Le vieux monsieur n’était point de cet avis :

— Señor, répondait-il, vous oubliez que nous n’avons, nous-mêmes, aucun intérêt à fréquenter en ce moment les gens de police. C’est un meurtrier, je vous l’accorde, mais nous ne pouvons, même pour le faire punir, risquer d’attirer l’attention sur nous. Songez aux intérêts dont nous avons charge, songez à la passagère que nous devrons emmener ce soir, songez à celui qui l’attend.

Les arguments du vieux gentilhomme était évidemment péremptoires, car son jeune compagnon n’insistait pas outre mesure.

— Que faire en ce cas ? demandait-il.

— Simplement l’attacher à un arbre, près du fusil, la police le trouvera bien.

La proposition était raisonnable, on se mit en devoir de la réaliser immédiatement.

Et, tandis qu’Anselme Roche, de dessous son bâillon, hurlait désespéré :

— Mais vous êtes fous ! Je vous dis que je suis le procureur de la République de Bayonne. Je vous dis que ce n’est pas moi qui ai tiré ce coup de fusil. Relâchez-moi.

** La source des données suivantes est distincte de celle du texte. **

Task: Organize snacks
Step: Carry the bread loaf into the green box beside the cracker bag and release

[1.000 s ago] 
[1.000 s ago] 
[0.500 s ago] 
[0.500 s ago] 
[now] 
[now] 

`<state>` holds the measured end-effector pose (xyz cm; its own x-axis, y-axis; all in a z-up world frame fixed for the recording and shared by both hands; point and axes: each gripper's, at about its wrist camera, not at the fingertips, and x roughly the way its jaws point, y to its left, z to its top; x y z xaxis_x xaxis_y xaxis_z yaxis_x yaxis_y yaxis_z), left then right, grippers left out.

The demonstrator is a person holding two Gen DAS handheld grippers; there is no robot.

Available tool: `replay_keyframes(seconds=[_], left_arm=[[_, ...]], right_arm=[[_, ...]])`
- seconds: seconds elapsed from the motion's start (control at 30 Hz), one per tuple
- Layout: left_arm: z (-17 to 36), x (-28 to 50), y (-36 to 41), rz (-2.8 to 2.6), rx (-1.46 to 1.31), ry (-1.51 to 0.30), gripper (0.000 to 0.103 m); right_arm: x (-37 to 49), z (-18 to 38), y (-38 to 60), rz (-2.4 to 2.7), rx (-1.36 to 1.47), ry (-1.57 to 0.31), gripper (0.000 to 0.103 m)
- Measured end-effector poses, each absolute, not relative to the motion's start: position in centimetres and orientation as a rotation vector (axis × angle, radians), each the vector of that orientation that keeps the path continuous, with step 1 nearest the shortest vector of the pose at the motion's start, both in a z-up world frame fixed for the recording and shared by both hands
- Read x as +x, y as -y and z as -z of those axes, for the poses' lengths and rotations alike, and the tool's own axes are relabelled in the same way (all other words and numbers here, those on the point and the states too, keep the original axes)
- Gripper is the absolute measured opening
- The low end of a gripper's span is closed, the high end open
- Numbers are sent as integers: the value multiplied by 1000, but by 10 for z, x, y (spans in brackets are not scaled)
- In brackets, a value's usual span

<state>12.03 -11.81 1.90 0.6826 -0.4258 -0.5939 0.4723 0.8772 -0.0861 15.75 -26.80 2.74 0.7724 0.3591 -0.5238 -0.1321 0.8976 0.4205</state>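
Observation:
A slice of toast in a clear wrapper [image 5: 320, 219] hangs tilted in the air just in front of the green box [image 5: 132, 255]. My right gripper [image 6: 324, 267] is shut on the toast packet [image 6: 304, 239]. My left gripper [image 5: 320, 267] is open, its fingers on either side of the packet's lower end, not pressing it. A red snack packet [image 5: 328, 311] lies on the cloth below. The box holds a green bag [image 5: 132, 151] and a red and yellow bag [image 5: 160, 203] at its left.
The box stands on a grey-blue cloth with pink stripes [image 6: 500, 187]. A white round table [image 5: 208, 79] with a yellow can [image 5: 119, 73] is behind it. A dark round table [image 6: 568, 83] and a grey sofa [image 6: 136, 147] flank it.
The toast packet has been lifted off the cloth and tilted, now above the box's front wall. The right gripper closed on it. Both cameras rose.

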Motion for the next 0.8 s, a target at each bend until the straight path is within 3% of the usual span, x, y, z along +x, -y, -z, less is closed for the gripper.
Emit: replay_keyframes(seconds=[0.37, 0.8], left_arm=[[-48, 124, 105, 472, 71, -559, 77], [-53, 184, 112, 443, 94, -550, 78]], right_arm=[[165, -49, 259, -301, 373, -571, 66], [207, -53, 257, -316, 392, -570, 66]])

Ses sauveteurs, sans s’occuper de ses protestations, l’attachaient solidement au tronc d’un bouleau.

Même, le vieux gentilhomme, griffonnait hâtivement quelques mots sur une feuille de papier :

Gardes civils, écrivait-il, cet homme est un assassin, c’est l’auteur du meurtre qui vient d’être commis au château voisin.

Cela fait, la feuille de papier était épinglée au revers du veston du magistrat, puis les Espagnols s’éloignaient.

— Caramba, avait juré le vieux gentilhomme. Hâtons-nous, Señor nous n’avons déjà que trop perdu de temps.

Et Anselme Roche, incapable de bouger, la rage au cœur, dut rester lié à son arbre, cependant que ceux qu’il avait d’abord pris pour d’empressés sauveteurs regagnaient leur automobile et s’éloignaient à toute vitesse.

C’étaient les Espagnols qui, le soir même, devaient enlever Hélène au château de Garros.